◆ **Work item**
Please output the entries below without altering a single character.

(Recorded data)
---*---

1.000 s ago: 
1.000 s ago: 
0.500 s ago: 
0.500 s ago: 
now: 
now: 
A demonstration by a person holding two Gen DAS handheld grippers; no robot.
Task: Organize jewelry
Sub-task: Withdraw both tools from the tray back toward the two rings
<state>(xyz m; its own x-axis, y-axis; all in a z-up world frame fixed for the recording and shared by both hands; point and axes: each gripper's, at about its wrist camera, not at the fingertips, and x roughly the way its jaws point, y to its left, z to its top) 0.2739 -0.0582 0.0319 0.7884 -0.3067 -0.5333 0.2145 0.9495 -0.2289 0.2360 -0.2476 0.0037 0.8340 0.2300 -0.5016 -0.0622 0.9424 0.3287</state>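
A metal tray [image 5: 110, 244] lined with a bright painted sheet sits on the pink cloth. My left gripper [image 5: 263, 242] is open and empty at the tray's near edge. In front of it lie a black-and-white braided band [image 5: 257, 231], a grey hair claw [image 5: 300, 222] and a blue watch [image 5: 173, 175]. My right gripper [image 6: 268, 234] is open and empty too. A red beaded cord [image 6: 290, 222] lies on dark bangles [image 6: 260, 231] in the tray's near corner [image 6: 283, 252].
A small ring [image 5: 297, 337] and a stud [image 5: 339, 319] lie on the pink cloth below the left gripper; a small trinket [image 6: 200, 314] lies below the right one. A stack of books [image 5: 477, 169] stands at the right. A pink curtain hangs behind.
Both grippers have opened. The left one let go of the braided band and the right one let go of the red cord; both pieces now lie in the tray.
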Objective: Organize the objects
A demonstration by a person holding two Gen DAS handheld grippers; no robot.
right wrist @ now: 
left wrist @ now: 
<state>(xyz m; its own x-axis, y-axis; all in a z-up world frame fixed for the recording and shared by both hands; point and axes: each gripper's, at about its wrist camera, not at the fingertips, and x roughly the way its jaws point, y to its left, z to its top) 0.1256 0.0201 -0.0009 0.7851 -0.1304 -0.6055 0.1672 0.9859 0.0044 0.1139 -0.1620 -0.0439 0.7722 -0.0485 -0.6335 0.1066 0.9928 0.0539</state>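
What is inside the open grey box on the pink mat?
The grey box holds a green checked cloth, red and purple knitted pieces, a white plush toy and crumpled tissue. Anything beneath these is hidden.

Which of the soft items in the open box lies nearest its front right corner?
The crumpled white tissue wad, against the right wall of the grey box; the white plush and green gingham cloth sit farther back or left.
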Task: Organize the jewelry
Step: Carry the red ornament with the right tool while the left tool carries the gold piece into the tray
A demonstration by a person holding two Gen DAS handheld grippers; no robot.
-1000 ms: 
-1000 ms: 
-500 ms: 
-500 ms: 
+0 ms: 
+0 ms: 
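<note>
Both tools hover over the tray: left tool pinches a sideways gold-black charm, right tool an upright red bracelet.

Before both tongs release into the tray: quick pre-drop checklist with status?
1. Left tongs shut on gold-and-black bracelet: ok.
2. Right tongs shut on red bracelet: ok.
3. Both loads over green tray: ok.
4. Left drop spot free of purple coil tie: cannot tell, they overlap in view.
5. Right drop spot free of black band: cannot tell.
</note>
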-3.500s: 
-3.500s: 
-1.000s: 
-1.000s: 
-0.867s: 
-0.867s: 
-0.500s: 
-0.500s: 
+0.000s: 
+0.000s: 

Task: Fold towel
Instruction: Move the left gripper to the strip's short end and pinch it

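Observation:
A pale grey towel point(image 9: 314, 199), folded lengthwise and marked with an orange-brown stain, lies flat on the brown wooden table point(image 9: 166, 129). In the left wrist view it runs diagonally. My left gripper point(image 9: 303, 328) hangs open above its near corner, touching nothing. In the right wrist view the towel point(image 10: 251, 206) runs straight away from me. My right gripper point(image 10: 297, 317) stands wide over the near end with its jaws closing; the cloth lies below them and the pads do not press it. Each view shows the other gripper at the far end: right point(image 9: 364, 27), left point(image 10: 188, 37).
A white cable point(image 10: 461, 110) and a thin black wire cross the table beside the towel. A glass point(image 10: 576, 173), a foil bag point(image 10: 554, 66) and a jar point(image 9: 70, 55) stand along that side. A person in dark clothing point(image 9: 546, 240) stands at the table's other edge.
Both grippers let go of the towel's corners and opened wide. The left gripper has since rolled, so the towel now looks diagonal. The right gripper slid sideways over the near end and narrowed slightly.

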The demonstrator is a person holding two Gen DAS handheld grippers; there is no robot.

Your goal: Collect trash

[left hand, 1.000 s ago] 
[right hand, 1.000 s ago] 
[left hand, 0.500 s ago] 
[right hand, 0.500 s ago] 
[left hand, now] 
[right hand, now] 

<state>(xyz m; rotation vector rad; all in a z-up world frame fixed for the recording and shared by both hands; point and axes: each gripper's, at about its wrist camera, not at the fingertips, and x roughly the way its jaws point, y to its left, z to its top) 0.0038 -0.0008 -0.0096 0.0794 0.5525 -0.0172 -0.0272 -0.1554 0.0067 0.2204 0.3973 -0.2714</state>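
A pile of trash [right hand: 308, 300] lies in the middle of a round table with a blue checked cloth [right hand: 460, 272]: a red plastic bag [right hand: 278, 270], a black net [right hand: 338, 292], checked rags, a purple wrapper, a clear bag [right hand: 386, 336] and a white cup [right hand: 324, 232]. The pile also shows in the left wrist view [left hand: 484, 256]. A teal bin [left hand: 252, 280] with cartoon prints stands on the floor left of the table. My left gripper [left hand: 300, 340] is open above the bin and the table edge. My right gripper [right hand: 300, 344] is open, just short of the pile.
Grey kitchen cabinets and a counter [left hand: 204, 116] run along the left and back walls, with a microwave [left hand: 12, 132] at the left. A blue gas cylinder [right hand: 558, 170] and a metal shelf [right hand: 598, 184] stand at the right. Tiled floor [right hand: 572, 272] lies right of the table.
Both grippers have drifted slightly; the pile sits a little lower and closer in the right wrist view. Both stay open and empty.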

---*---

◆ **Exercise result**
1.000 s ago: 
1.000 s ago: 
0.500 s ago: 
0.500 s ago: 
now: 
now: 
A demonstration by a person holding two Gen DAS handheld grippers; no robot.
Task: Organize jewelry
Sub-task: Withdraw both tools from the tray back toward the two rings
<state>(xyz m; its own x-axis, y-axis; all in a z-up world frame fixed for the recording and shared by both hands; point and axes: each gripper's, at about its wrist camera, not at the fingertips, and x roughly the way its jaws point, y to its left, z to its top) 0.2739 -0.0582 0.0319 0.7884 -0.3067 -0.5333 0.2145 0.9495 -0.2289 0.2360 -0.2476 0.0037 0.8340 0.2300 -0.5016 -0.0622 0.9424 0.3287</state>
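A metal tray [image 5: 110, 244] lined with a bright painted sheet sits on the pink cloth. My left gripper [image 5: 263, 242] is open and empty at the tray's near edge. In front of it lie a black-and-white braided band [image 5: 257, 231], a grey hair claw [image 5: 300, 222] and a blue watch [image 5: 173, 175]. My right gripper [image 6: 268, 234] is open and empty too. A red beaded cord [image 6: 290, 222] lies on dark bangles [image 6: 260, 231] in the tray's near corner [image 6: 283, 252].
A small ring [image 5: 297, 337] and a stud [image 5: 339, 319] lie on the pink cloth below the left gripper; a small trinket [image 6: 200, 314] lies below the right one. A stack of books [image 5: 477, 169] stands at the right. A pink curtain hangs behind.
Both grippers have opened. The left one let go of the braided band and the right one let go of the red cord; both pieces now lie in the tray.
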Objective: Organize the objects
A demonstration by a person holding two Gen DAS handheld grippers; no robot.
right wrist @ now: 
left wrist @ now: 
<state>(xyz m; its own x-axis, y-axis; all in a z-up world frame fixed for the recording and shared by both hands; point and axes: each gripper's, at about its wrist camera, not at the fingertips, and x roughly the way its jaws point, y to its left, z to its top) 0.1256 0.0201 -0.0009 0.7851 -0.1304 -0.6055 0.1672 0.9859 0.0044 0.1139 -0.1620 -0.0439 0.7722 -0.0485 -0.6335 0.1066 0.9928 0.0539</state>
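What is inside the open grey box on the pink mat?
The grey box holds a green checked cloth, red and purple knitted pieces, a white plush toy and crumpled tissue. Anything beneath these is hidden.

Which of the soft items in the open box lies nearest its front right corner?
The crumpled white tissue wad, against the right wall of the grey box; the white plush and green gingham cloth sit farther back or left.
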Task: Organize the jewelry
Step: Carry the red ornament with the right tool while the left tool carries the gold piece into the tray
A demonstration by a person holding two Gen DAS handheld grippers; no robot.
-1000 ms: 
-1000 ms: 
-500 ms: 
-500 ms: 
+0 ms: 
+0 ms: 
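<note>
Both tools hover over the tray: left tool pinches a sideways gold-black charm, right tool an upright red bracelet.

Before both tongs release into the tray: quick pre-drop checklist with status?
1. Left tongs shut on gold-and-black bracelet: ok.
2. Right tongs shut on red bracelet: ok.
3. Both loads over green tray: ok.
4. Left drop spot free of purple coil tie: cannot tell, they overlap in view.
5. Right drop spot free of black band: cannot tell.
</note>
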-3.500s: 
-3.500s: 
-1.000s: 
-1.000s: 
-0.867s: 
-0.867s: 
-0.500s: 
-0.500s: 
+0.000s: 
+0.000s: 

Task: Fold towel
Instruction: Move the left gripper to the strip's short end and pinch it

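Observation:
A pale grey towel point(image 9: 314, 199), folded lengthwise and marked with an orange-brown stain, lies flat on the brown wooden table point(image 9: 166, 129). In the left wrist view it runs diagonally. My left gripper point(image 9: 303, 328) hangs open above its near corner, touching nothing. In the right wrist view the towel point(image 10: 251, 206) runs straight away from me. My right gripper point(image 10: 297, 317) stands wide over the near end with its jaws closing; the cloth lies below them and the pads do not press it. Each view shows the other gripper at the far end: right point(image 9: 364, 27), left point(image 10: 188, 37).
A white cable point(image 10: 461, 110) and a thin black wire cross the table beside the towel. A glass point(image 10: 576, 173), a foil bag point(image 10: 554, 66) and a jar point(image 9: 70, 55) stand along that side. A person in dark clothing point(image 9: 546, 240) stands at the table's other edge.
Both grippers let go of the towel's corners and opened wide. The left gripper has since rolled, so the towel now looks diagonal. The right gripper slid sideways over the near end and narrowed slightly.
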
The demonstrator is a person holding two Gen DAS handheld grippers; there is no robot.

Your goal: Collect trash

[left hand, 1.000 s ago] 
[right hand, 1.000 s ago] 
[left hand, 0.500 s ago] 
[right hand, 0.500 s ago] 
[left hand, now] 
[right hand, now] 

<state>(xyz m; rotation vector rad; all in a z-up world frame fixed for the recording and shared by both hands; point and axes: each gripper's, at about its wrist camera, not at the fingertips, and x roughly the way its jaws point, y to its left, z to its top) 0.0038 -0.0008 -0.0096 0.0794 0.5525 -0.0172 -0.0272 -0.1554 0.0067 0.2204 0.3973 -0.2714</state>
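A pile of trash [right hand: 308, 300] lies in the middle of a round table with a blue checked cloth [right hand: 460, 272]: a red plastic bag [right hand: 278, 270], a black net [right hand: 338, 292], checked rags, a purple wrapper, a clear bag [right hand: 386, 336] and a white cup [right hand: 324, 232]. The pile also shows in the left wrist view [left hand: 484, 256]. A teal bin [left hand: 252, 280] with cartoon prints stands on the floor left of the table. My left gripper [left hand: 300, 340] is open above the bin and the table edge. My right gripper [right hand: 300, 344] is open, just short of the pile.
Grey kitchen cabinets and a counter [left hand: 204, 116] run along the left and back walls, with a microwave [left hand: 12, 132] at the left. A blue gas cylinder [right hand: 558, 170] and a metal shelf [right hand: 598, 184] stand at the right. Tiled floor [right hand: 572, 272] lies right of the table.
Both grippers have drifted slightly; the pile sits a little lower and closer in the right wrist view. Both stay open and empty.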

That concludes the output for this exercise.